Mutex, Spinlocks and Cache

mutex · Post by **mutex** » Mon Sep 26, 2011 3:11 pm

Given the following code / scenario. Is it possible that the one CPU that gets the mutex always keeps it due to that the other competing (spinning) cores will have a copy of the value in its cache and therefore when the owner releases the mutex it will never get noticed by the spinning cores?

I have been thinking about introducing a cache invalidate for the mutex, but im not sure if its needed..

Code: Select all


typedef struct mutex
{
  int lock;
} mutex;

int test_and_set(int *pointer, int value)
{
#ifdef __GNUC__
  __asm__ __volatile__("xchgl %%eax,(%%edx) ": "=a"(value) : "a"(value), "d"(pointer));
  return value;
#endif

#ifdef _MSC_VER
  __asm
  {
    mov edx, dword ptr [pointer]
    mov eax, value
    lock xchg eax, dword ptr [edx]
  }
  // returning EAX or VALUE
#endif
}

void mutexSpinLock(mutex *p)
{
  while(test_and_set(&(p->lock), 1))
    {
      __asm { rep nop }		// No pause? rep nop
    }
}

void mutexUnlock(mutex *p)
{
  p->lock = 0;                            // Unlocks the mutex
}

Lets say i have 8 cores trying to execute on the same very tight loop;

Code: Select all

mutex testMutex;
void test()
{
  while(1)
  {
    mutexSpinLock(&textMutex);

    for(int i=0; i < rand(256); i++)
    {
    }

    mutexUnlock(&testMutex);
  }
}

The reason im asking is that i get very strange results on Virtualbox and it looks like these mutexes are never released and some/all of the other cores just spins forever in mutexSpinLock().

On bochs and on real hardware i have not seen the issue..

regards
Thomas

gerryg400 · Post by **gerryg400** » Mon Sep 26, 2011 3:52 pm

Given the following code / scenario. Is it possible that the one CPU that gets the mutex always keeps it due to that the other competing (spinning) cores will have a copy of the value in its cache and therefore when the owner releases the mutex it will never get noticed by the spinning cores?

Yes. Heavily contended spinlocks are quite unfair on multicore x86. I guess it's because of the cache. It's quite possible to get a situation where a single core completely hogs the PC. When I was hammering my interrupt subsystem during testing it was plainly obvious. I reduced the APIC timer interrupt interval down to almost zero to try to find and get rid of lock contention. In the kernel I found that ticket locks were the answer.

I don't think manually messing with the cache is a good solution. In my opinion there is a bug in your test() function. Well it's a system bug actually. A system that contains a thread that releases a heavily contended spinning mutex and immediately tries to re-acquire it is mis-behaving. It should be redesigned so that the thing that the mutex is protecting is not so heavily contended. test() is good for testing correctness but actually code like this should not exist in a real world situation.

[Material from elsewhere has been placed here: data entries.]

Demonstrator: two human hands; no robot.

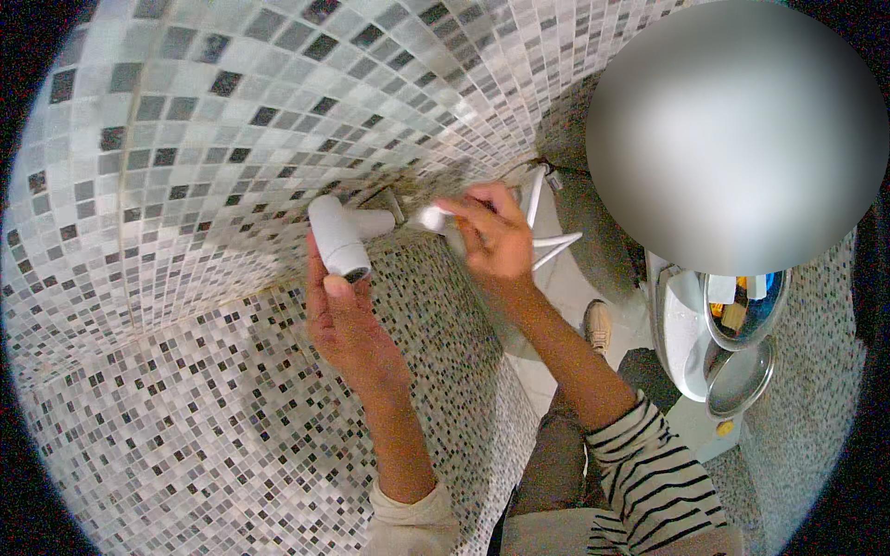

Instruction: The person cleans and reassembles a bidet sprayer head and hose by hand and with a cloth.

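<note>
My left hand [357,338] is wrapped round the barrel of a white hair dryer [336,236], held up close to the tiled wall. The thumb lies at its dark lower end, and the fingers pass behind it. Its short handle points right, towards a thin metal bracket [397,206] by the wall. Just right of that, my right hand [498,236] is closed with its fingers bent. At its fingertips is a small white thing [433,218], too blurred to name.
Mosaic tiles cover the wall [222,120] and the ledge [278,389] below. White bars [554,243] stand beyond my right hand. At the right are a white basin [681,324], a round metal container [783,296] with coloured items and a round lid [742,375]. A shoe [598,326] rests on the floor.
</note>
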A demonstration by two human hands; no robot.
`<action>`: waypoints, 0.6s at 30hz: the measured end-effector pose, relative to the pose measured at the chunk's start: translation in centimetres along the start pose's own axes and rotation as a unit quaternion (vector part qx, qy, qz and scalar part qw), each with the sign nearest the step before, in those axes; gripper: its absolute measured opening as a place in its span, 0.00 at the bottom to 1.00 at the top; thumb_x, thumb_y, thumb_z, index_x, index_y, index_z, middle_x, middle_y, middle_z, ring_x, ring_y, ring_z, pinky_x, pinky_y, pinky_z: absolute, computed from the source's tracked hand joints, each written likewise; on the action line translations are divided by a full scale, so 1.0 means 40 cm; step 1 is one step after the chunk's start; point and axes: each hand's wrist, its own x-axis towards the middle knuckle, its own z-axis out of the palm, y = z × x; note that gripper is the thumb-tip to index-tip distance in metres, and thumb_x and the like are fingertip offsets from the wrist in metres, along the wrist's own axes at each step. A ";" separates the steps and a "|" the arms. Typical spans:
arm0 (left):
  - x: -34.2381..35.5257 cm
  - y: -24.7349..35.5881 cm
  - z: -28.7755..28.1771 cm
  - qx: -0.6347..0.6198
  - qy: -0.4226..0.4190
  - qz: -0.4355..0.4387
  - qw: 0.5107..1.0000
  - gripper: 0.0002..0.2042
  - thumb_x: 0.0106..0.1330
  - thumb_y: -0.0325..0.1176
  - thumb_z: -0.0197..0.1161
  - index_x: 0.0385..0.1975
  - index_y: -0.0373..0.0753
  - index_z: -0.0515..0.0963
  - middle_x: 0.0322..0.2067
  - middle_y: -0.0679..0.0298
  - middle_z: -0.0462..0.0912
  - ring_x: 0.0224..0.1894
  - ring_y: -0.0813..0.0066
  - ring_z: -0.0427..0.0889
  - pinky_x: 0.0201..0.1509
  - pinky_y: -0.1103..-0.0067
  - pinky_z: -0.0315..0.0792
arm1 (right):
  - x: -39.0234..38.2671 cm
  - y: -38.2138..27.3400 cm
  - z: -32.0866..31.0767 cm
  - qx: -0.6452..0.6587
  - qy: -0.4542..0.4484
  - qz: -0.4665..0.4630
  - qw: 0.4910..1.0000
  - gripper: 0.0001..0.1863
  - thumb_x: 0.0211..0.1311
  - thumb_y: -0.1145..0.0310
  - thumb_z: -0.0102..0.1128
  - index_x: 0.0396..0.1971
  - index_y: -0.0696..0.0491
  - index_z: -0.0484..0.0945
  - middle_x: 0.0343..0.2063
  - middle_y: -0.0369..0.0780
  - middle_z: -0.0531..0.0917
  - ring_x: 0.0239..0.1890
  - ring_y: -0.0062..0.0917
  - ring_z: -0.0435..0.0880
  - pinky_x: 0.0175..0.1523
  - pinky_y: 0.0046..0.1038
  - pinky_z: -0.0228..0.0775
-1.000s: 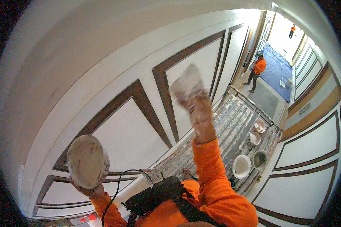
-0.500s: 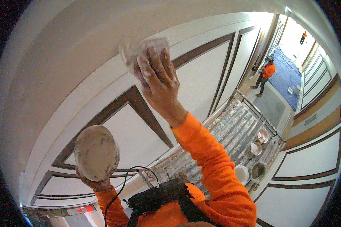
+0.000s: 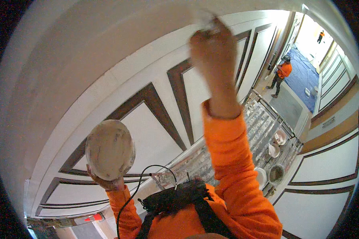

Also you seem to be spinning with interrupts enabled. You need to be careful that the thread is not pre-empted whilst spinning or your system may appear to lock up. Most operating systems that provide spinlocks to userspace disable interrupts on the spinning core OR the spinlock is actually a more fair (perhaps queueing) mutex.

[Edit] I said that you don't want to be pre-empted while spinning on a spinlock. Actually that's okay. I should have said you don't want to be pre-empted while holding a spinlock.

pcmattman · Post by **pcmattman** » Mon Sep 26, 2011 6:08 pm

Also, I would recommend you use GCC's atomic builtins where possible. They're more portable than inline assembly.

I would also recommend yielding the CPU at some point in your tests, so the scheduler can let something else run. Even with pre-emptive scheduling, there is nothing wrong with allowing threads to give up their timeslice early, and as you've found out - sometimes it is necessary.

Brendan · Post by **Brendan** » Mon Sep 26, 2011 9:16 pm

Hi,

Just a quick note...

A spinlock is something that will "busy wait" until a lock becomes free. A mutex is something that may cause a task switch, so that other tasks can use that CPU until the lock becomes free. A "mutex spinlock" would be something that busy-waits and allows another tasks to use the CPU at the same time, and therefore a "mutex spinlock" can't make sense...

Cheers,

Brendan

mutex · Post by **mutex** » Tue Sep 27, 2011 9:23 am

Thanks guys,

I already have mutexTryLock(mutex *) and mutexWaitLock(mutex *). Later will actually if locked will perform a re-schedule. Priority inheritence (if applicable) and then put process in blocked/waiting state.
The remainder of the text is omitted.